> _Exercise prompt_
The response should be an exact transcription of the data below, free of images.

> _The data_
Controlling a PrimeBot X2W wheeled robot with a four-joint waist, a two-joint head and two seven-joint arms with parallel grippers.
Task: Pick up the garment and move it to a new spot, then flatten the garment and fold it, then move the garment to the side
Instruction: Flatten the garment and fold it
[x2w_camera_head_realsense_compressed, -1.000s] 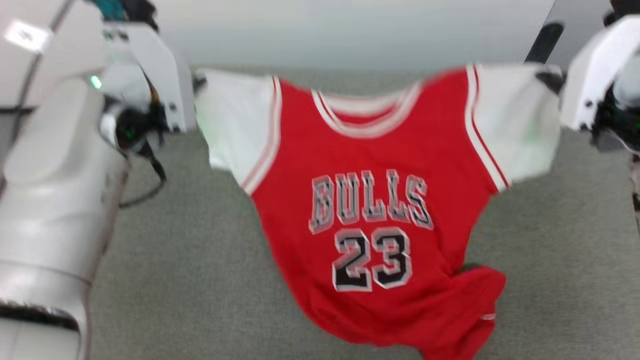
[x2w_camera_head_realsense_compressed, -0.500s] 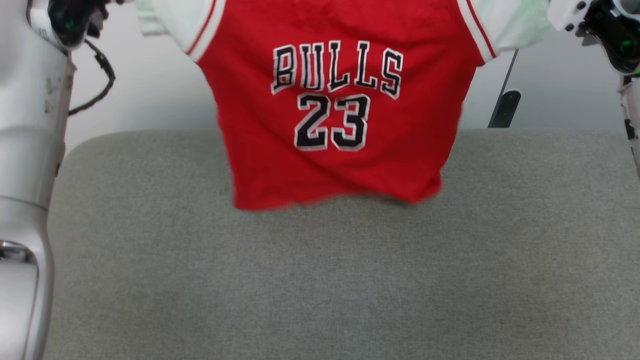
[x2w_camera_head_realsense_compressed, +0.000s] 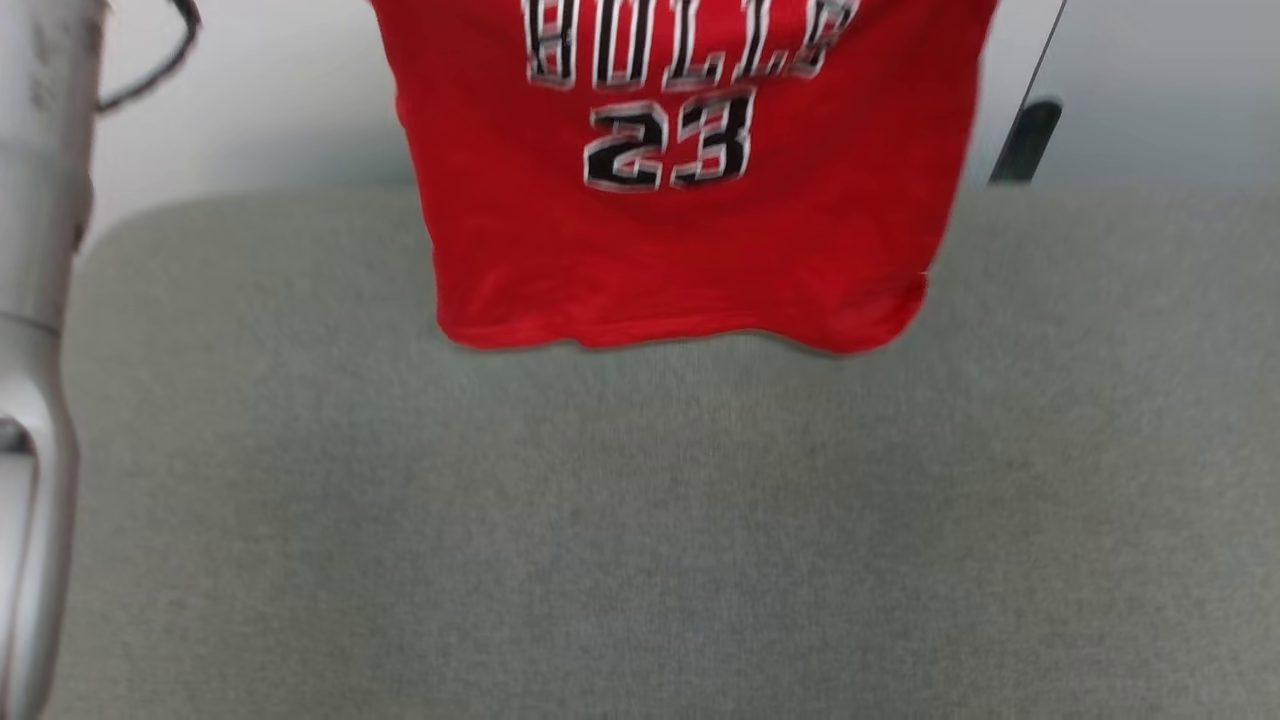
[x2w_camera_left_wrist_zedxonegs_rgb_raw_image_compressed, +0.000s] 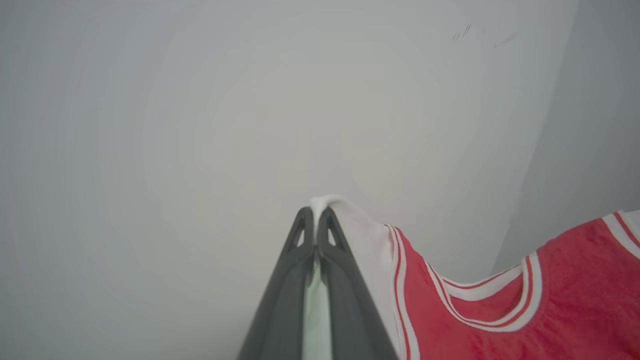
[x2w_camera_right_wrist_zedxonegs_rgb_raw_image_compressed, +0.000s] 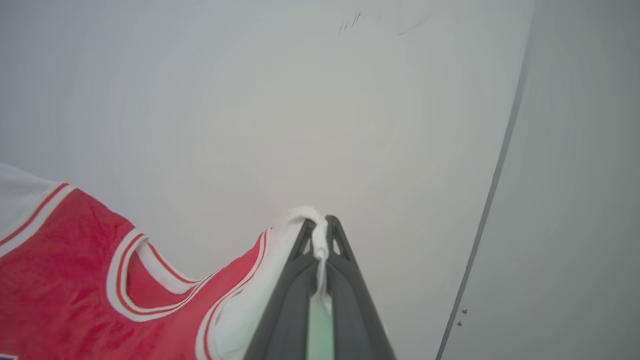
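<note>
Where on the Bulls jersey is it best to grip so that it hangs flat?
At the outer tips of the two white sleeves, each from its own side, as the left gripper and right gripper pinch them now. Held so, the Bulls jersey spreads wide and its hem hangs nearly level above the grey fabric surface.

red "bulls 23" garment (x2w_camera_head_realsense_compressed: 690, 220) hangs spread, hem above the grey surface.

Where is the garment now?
Head view, top centre: the garment hangs over the grey surface, its white sleeves pinched by the left gripper and right gripper.
</note>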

> _Output for this task_
Controlling a PrimeBot X2W wheeled robot with a four-joint waist, a two-joint head and two seven-joint arms with parallel grippers.
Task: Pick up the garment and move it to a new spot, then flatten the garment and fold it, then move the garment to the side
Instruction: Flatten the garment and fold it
[x2w_camera_head_realsense_compressed, -1.000s] 
[x2w_camera_head_realsense_compressed, -0.500s] 
[x2w_camera_head_realsense_compressed, +0.000s] 
[x2w_camera_left_wrist_zedxonegs_rgb_raw_image_compressed, +0.000s] 
[x2w_camera_right_wrist_zedxonegs_rgb_raw_image_compressed, +0.000s] 
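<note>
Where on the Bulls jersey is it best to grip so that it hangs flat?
At the outer tips of the two white sleeves, each from its own side, as the left gripper and right gripper pinch them now. Held so, the Bulls jersey spreads wide and its hem hangs nearly level above the grey fabric surface.

red "bulls 23" garment (x2w_camera_head_realsense_compressed: 690, 220) hangs spread, hem above the grey surface.

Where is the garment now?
Head view, top centre: the garment hangs over the grey surface, its white sleeves pinched by the left gripper and right gripper.
</note>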

That wraps up the answer.